WORK REQUIRED: In the entries below, find every line holding the string "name" and collect it.

PROVIDED MATERIAL:

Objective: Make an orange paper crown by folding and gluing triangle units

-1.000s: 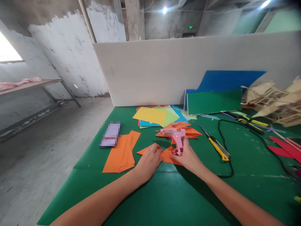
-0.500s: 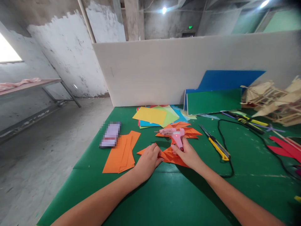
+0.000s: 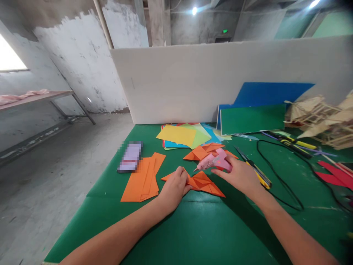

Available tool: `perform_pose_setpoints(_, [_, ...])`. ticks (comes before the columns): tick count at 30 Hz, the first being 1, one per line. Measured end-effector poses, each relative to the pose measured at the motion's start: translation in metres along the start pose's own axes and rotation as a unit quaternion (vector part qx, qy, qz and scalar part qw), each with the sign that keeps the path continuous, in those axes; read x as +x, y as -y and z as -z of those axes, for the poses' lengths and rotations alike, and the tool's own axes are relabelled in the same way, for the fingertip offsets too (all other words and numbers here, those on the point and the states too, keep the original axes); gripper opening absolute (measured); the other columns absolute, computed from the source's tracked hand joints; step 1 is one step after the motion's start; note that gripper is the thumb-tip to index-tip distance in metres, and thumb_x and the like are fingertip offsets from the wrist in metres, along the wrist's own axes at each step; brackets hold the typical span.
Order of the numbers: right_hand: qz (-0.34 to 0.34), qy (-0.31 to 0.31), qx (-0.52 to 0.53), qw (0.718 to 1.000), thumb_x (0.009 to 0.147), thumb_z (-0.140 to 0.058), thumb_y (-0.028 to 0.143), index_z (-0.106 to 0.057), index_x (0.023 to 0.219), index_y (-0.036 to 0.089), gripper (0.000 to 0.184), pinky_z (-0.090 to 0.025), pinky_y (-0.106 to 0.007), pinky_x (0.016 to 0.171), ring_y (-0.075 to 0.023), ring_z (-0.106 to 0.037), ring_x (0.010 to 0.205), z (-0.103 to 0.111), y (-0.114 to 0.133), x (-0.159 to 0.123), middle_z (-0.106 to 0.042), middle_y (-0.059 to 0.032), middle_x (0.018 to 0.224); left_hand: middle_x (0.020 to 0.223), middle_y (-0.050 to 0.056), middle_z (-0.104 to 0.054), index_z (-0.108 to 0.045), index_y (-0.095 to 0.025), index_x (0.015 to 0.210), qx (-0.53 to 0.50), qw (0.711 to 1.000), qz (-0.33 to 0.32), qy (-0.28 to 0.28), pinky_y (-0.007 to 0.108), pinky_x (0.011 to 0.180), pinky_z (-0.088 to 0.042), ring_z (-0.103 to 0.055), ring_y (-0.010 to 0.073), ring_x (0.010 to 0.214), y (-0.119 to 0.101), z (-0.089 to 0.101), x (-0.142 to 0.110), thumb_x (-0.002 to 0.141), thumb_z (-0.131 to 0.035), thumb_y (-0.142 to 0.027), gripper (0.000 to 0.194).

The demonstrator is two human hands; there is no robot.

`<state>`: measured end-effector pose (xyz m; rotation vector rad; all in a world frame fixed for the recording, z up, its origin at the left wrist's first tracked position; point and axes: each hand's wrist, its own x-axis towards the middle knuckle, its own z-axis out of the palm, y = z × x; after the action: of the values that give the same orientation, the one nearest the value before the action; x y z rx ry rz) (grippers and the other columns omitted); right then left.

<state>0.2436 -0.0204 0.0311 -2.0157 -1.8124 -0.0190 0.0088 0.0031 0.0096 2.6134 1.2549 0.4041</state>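
My left hand (image 3: 175, 186) is closed on a folded orange paper piece (image 3: 206, 183), pressing it to the green table. Its fingers cover the middle of the piece, and pointed ends stick out on both sides. In my right hand (image 3: 242, 176) is a pink hot glue gun (image 3: 213, 160), its nozzle tilted down to the left, just above the folded paper. Behind the gun lies another folded orange paper shape (image 3: 202, 151), partly hidden by it. Flat orange paper strips (image 3: 142, 180) lie to the left of my left hand.
A phone (image 3: 131, 157) lies at the left, touching the strips. Coloured paper sheets (image 3: 176, 135) are stacked at the back. On the right are a yellow utility knife (image 3: 257, 171), a black cord (image 3: 278, 173), pliers (image 3: 298, 145) and a wooden model (image 3: 322, 121). Boards (image 3: 252, 119) stand behind.
My right hand has moved right and turned the glue gun, so its nozzle now points down toward the folded paper. The cord has shifted right. My left hand stays in place.
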Motion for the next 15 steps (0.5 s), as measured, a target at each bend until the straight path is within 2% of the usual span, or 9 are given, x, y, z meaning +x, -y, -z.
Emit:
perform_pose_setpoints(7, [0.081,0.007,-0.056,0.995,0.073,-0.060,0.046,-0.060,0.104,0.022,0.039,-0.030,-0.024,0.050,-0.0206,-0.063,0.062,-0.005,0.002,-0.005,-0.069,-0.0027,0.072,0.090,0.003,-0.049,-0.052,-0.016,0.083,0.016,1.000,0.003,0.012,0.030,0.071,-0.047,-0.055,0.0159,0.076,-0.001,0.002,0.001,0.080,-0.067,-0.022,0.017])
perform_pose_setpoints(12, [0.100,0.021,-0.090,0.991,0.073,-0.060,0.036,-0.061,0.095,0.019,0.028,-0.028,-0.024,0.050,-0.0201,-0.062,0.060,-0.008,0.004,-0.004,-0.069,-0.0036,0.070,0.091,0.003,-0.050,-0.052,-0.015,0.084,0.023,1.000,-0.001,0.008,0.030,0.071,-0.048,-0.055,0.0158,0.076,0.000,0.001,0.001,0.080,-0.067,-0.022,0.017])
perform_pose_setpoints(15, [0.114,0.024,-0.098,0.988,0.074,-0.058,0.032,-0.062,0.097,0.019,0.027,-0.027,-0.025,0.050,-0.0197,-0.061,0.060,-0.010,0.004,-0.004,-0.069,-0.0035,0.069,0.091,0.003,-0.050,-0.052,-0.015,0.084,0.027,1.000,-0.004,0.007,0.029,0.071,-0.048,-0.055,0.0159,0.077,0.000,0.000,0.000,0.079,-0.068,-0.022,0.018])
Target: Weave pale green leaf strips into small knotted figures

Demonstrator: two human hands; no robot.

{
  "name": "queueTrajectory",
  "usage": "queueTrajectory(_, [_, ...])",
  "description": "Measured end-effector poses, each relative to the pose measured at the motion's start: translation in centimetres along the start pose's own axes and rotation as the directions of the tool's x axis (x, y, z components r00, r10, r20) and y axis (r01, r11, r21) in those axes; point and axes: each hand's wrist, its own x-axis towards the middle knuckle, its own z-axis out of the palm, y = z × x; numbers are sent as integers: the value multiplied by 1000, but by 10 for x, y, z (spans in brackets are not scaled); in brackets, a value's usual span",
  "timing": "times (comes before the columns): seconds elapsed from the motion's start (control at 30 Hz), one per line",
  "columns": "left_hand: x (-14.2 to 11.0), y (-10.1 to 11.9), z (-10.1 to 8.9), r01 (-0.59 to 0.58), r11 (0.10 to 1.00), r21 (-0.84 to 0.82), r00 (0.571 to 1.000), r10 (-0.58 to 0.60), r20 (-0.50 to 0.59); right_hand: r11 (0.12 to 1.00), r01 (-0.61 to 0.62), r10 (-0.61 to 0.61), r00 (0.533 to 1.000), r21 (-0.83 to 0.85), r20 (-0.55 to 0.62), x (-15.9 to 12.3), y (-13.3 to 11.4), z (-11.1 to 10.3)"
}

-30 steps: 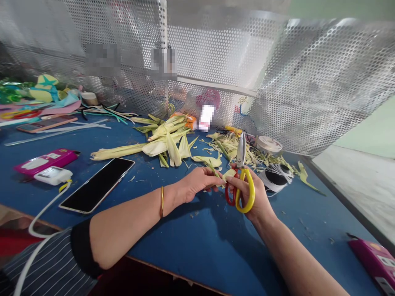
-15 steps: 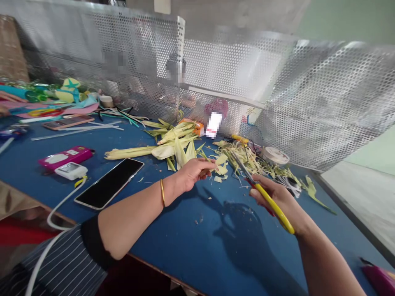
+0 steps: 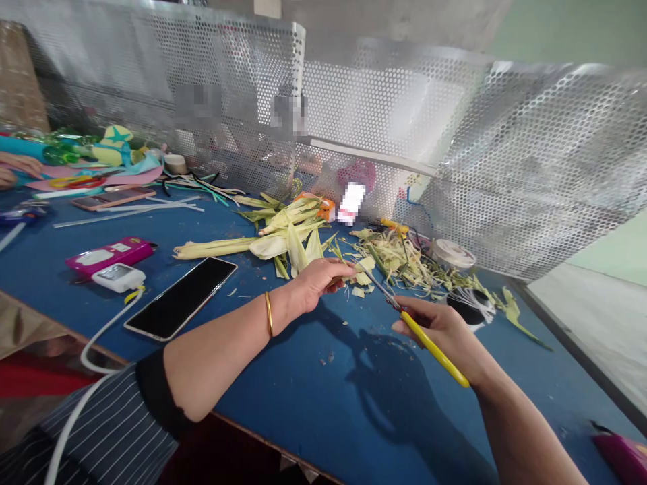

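Observation:
My left hand [image 3: 323, 279], with a gold bangle on its wrist, is closed in a pinch on what looks like a small strip of corn husk [image 3: 364, 269]; the fingers partly hide it. My right hand [image 3: 439, 327] is wrapped round yellow-handled scissors [image 3: 429, 343], the metal blades pointing up and left at my left fingertips. Pale green corn husks [image 3: 283, 239] lie in a bundle beyond my left hand. A heap of shredded husk [image 3: 404, 259] lies beyond the scissors.
A black phone [image 3: 182, 300], a magenta device [image 3: 110, 256] and a white device with a cable [image 3: 118, 277] are at left on the blue table [image 3: 313, 391]. A perforated metal screen [image 3: 374, 101] stands behind. A spool [image 3: 470, 306] sits at right; another person's hand [image 3: 20, 165] shows far left.
My right hand has brought the scissors leftward and down, so the blade tips are now at my left fingertips. My left hand has barely moved. Another person's hand shows more at far left.

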Motion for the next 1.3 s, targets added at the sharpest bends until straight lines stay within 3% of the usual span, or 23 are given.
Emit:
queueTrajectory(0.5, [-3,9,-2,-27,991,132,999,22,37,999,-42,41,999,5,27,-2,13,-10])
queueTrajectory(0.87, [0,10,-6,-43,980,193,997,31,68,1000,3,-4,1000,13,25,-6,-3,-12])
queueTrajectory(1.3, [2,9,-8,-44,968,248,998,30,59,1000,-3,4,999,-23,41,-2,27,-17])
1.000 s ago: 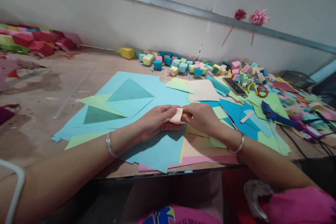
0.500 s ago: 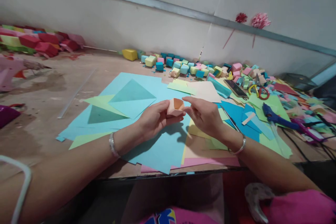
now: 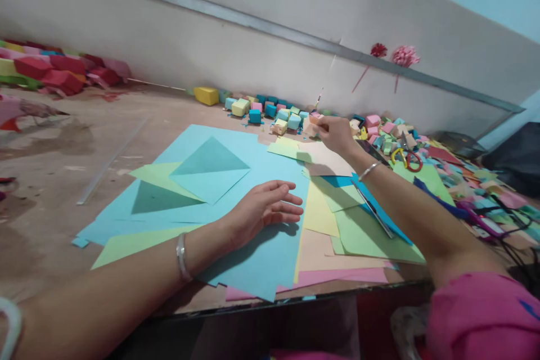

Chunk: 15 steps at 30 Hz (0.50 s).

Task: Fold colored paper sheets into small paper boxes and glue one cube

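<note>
My left hand (image 3: 264, 209) rests open over the light blue paper sheets (image 3: 236, 180) at the near middle of the table, fingers stretched and holding nothing. My right arm is stretched to the far side, where my right hand (image 3: 335, 134) pinches a small peach paper box (image 3: 315, 118) right at the row of small coloured paper boxes (image 3: 270, 109) by the wall. Green, yellow and pink sheets (image 3: 358, 230) lie under my right forearm.
Scissors with yellow and red handles (image 3: 407, 158), a phone (image 3: 371, 152), a blue glue gun (image 3: 434, 197) and paper scraps crowd the right side. Red and pink boxes (image 3: 54, 70) are piled at the far left. A clear ruler (image 3: 110, 160) lies on the wooden table (image 3: 63, 180).
Both hands held the peach box over the blue sheets. Now the right hand has carried it to the far row of boxes, and the left hand has let go and lowered, open.
</note>
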Each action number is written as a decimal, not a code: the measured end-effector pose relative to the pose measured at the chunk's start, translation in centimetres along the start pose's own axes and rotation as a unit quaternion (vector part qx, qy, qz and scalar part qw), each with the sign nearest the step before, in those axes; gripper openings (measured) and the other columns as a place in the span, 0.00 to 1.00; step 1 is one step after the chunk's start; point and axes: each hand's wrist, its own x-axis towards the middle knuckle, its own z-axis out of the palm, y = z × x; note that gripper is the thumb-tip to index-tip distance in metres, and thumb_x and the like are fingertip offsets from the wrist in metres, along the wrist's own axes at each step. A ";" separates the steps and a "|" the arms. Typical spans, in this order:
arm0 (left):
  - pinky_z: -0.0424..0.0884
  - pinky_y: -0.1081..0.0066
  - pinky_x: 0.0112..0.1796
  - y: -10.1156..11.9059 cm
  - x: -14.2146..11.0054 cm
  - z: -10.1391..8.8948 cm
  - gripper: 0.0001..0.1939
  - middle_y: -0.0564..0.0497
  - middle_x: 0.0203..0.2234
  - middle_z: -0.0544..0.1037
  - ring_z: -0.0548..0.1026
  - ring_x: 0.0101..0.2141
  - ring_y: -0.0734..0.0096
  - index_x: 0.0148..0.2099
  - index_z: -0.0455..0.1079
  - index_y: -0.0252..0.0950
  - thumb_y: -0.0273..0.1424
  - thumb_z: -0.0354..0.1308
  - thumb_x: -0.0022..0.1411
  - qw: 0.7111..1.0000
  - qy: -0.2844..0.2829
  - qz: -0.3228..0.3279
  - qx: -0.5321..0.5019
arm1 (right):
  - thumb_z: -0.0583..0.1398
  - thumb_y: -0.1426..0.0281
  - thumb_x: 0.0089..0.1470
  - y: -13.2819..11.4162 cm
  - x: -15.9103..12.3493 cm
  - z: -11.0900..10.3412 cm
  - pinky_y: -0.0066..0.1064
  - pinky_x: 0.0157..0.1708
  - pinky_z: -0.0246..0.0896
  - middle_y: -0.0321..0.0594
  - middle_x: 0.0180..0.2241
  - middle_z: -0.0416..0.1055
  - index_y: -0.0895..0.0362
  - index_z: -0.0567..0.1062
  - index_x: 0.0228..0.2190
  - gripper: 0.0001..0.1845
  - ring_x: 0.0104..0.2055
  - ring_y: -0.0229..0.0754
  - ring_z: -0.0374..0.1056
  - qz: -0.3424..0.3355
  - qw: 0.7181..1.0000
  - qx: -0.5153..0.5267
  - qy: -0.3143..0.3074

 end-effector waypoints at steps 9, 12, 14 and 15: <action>0.73 0.64 0.38 0.1 0.1 -0.5 0.19 0.42 0.36 0.77 0.77 0.33 0.66 0.47 0.68 0.32 0.35 0.65 0.57 1.000 -0.010 -0.008 0.010 | 0.53 0.75 0.54 0.6 3.5 6.3 0.30 0.29 0.45 0.45 0.28 0.73 0.66 0.78 0.30 0.14 0.28 0.34 0.59 0.045 0.994 -0.028 -0.099; 0.73 0.64 0.38 0.2 0.0 -0.4 0.18 0.43 0.35 0.77 0.77 0.33 0.67 0.46 0.69 0.32 0.34 0.66 0.55 1.000 -0.012 -0.014 0.013 | 0.53 0.75 0.54 0.4 3.6 7.1 0.29 0.29 0.46 0.47 0.31 0.75 0.66 0.79 0.35 0.15 0.30 0.36 0.63 0.048 0.993 -0.024 -0.107; 0.73 0.63 0.38 0.3 0.0 -0.4 0.18 0.43 0.34 0.77 0.77 0.32 0.67 0.45 0.69 0.32 0.33 0.67 0.54 1.000 -0.009 -0.007 0.021 | 0.54 0.75 0.54 0.4 3.7 6.8 0.29 0.30 0.48 0.49 0.35 0.76 0.64 0.79 0.40 0.16 0.33 0.40 0.65 0.040 0.994 -0.017 -0.100; 0.73 0.64 0.37 0.3 0.0 -0.4 0.17 0.44 0.34 0.77 0.77 0.32 0.67 0.44 0.70 0.32 0.33 0.66 0.54 1.000 -0.007 -0.001 0.029 | 0.54 0.75 0.54 0.3 3.7 6.4 0.29 0.30 0.50 0.49 0.37 0.77 0.63 0.78 0.41 0.16 0.35 0.42 0.66 0.033 0.995 -0.012 -0.096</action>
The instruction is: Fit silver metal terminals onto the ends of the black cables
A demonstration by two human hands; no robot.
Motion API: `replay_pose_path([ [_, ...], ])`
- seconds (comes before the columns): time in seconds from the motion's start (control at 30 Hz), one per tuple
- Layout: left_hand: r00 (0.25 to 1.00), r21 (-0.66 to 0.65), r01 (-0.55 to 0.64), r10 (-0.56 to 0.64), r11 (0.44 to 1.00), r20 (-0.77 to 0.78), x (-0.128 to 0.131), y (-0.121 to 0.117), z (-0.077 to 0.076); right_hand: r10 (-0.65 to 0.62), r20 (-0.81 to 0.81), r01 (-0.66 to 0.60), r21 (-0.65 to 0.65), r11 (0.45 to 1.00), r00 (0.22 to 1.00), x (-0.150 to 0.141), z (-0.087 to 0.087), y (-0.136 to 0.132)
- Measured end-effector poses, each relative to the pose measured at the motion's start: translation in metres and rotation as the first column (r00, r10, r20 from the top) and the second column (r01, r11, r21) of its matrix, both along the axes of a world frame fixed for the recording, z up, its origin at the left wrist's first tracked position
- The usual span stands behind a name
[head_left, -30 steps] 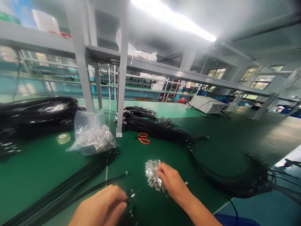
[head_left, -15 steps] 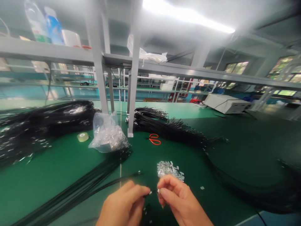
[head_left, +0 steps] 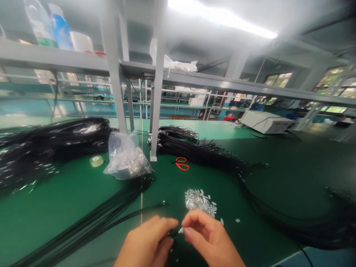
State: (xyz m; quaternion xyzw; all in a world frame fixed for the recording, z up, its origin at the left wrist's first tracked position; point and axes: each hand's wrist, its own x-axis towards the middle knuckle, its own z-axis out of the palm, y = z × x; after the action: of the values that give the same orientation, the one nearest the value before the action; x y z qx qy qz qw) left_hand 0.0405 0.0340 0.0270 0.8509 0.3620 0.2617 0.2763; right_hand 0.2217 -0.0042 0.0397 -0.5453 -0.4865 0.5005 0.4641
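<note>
Head view shows a wide green table (head_left: 69,200), and the clear plastic bag (head_left: 118,148) which rests on it is the mark from which places are told. Above the table and over the bag, a long grey metal shelf (head_left: 236,83) runs far to the right; one of its posts comes down behind the bag and another just to the right of it. To the left of the bag lies a large heap of black cables (head_left: 61,137), and to its right is a thick black bundle (head_left: 191,150). Much farther right from the bag, a white box-shaped device (head_left: 264,122) stands on the table. In front of the bag, thin black cables (head_left: 105,218) stretch toward the lower left. Nearer to the person than the bag and to its right, two hands are close together: the left hand (head_left: 147,239) has its fingers bent and narrow on something thin, while the right hand (head_left: 211,237) makes a pinch with thumb and forefinger. Also right of the bag, just beyond the right hand, is a pile of silvery pieces (head_left: 198,200). Scissors with red handles (head_left: 182,163) lie right of the bag, and a tape roll (head_left: 96,160) is just left of it. Smallest are the things held, nearer than the bag and to its right: a dark cable end (head_left: 174,234) at the left fingers, and one silvery piece (head_left: 180,230) in the right pinch; whether these two touch, one cannot tell.
</note>
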Motion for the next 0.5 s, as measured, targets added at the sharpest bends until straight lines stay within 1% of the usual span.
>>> replay_pose_path([
  [0.03,0.999,-0.048,-0.002,0.004,0.999,0.043,0.000,0.000,-0.001,0.021,0.010,-0.021,-0.008,1.000,1.000,-0.002,-0.003,0.001],
  [0.1,0.994,-0.149,-0.011,0.027,0.989,0.107,0.001,0.001,-0.001,0.075,-0.047,-0.077,-0.035,0.996,0.996,-0.006,-0.009,0.004],
  [0.17,0.993,-0.220,-0.008,0.033,0.975,0.113,0.001,0.002,-0.001,0.115,-0.112,-0.120,-0.046,0.992,0.987,-0.011,-0.017,0.008],
  [0.2,0.994,-0.240,-0.005,0.031,0.971,0.104,0.001,0.003,0.000,0.123,-0.120,-0.129,-0.043,0.991,0.985,-0.014,-0.020,0.009],
  [0.27,0.996,-0.265,-0.002,0.026,0.964,0.088,-0.001,0.004,0.002,0.111,-0.121,-0.114,-0.019,0.993,0.986,-0.018,-0.024,0.011],
  [0.33,0.994,-0.281,-0.018,0.048,0.960,0.099,-0.003,0.007,0.005,0.069,-0.146,-0.072,-0.015,0.997,0.987,-0.021,-0.023,0.010],
  [0.4,0.990,-0.309,-0.017,0.061,0.951,0.131,-0.005,0.010,0.010,0.037,-0.149,-0.043,-0.035,0.998,0.988,-0.021,-0.017,0.008],
  [0.43,0.989,-0.337,-0.006,0.056,0.942,0.140,-0.005,0.011,0.014,0.028,-0.114,-0.033,-0.039,0.999,0.993,-0.021,-0.013,0.007],
  [0.5,0.991,-0.391,0.024,0.030,0.920,0.133,-0.005,0.014,0.021,0.018,0.026,-0.017,-0.014,1.000,1.000,-0.020,-0.003,0.005],
])
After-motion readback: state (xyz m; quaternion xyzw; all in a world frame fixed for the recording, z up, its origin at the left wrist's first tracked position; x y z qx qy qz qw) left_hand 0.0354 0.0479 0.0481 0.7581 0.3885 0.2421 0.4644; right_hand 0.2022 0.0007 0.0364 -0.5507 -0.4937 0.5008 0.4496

EXERCISE OUTPUT:
  "name": "queueTrajectory",
- The usual span stands behind a name

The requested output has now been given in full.